PROBLEM DESCRIPTION
Look through the listing for the string "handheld" and copy out every line that holds it.

COLLECTED DATA

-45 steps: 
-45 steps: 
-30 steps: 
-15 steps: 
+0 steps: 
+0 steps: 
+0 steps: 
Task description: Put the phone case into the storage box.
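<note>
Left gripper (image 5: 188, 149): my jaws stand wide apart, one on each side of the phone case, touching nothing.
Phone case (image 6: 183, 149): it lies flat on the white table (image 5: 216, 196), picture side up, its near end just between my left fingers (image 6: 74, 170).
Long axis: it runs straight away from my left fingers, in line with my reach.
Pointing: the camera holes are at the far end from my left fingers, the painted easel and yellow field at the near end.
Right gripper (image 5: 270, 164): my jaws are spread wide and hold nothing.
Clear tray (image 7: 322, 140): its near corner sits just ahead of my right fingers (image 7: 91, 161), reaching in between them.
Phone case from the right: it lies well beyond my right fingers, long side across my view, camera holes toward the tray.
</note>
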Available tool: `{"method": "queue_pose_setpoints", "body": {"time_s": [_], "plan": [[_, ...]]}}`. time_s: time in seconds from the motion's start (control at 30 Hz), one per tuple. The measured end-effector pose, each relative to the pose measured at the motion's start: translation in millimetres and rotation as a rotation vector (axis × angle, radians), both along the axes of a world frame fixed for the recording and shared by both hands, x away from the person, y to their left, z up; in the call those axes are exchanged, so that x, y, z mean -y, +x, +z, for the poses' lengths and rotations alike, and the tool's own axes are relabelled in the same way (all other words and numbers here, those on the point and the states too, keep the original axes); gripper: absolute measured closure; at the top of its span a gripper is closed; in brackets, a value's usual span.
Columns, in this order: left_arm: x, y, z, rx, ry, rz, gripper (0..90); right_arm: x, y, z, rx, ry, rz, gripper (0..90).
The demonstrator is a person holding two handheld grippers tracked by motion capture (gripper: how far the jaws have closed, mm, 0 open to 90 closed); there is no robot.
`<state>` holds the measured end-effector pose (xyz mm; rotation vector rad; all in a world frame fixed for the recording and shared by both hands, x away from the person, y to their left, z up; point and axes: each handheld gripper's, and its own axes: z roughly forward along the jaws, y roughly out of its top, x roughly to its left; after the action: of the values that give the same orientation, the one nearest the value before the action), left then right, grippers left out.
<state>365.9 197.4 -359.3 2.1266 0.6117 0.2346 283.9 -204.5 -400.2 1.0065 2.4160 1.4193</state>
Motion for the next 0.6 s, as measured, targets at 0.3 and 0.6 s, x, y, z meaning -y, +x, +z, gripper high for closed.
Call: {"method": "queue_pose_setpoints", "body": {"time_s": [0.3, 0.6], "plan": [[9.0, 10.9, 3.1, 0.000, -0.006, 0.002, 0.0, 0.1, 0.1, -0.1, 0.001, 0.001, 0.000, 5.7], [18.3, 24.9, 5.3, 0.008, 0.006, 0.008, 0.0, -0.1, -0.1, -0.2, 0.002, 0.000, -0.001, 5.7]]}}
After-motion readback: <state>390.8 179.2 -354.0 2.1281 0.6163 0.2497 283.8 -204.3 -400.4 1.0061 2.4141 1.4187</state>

SOLUTION FOR THIS PROBLEM
The demonstrator is a person holding two handheld grippers tracked by motion capture (gripper: how far the jaws have closed, mm, 0 open to 90 closed); there is no robot.
`<state>` holds the measured end-effector pose (xyz mm; rotation vector rad; all in a world frame fixed for the recording and shared by both hands, x away from the person, y to their left, z up; point and axes: each handheld gripper's, and its own axes: z roughly forward along the jaws, y roughly out of its top, x roughly to its left; after the action: of the values that give the same orientation, the one nearest the value before the action), left then right, grippers left out.

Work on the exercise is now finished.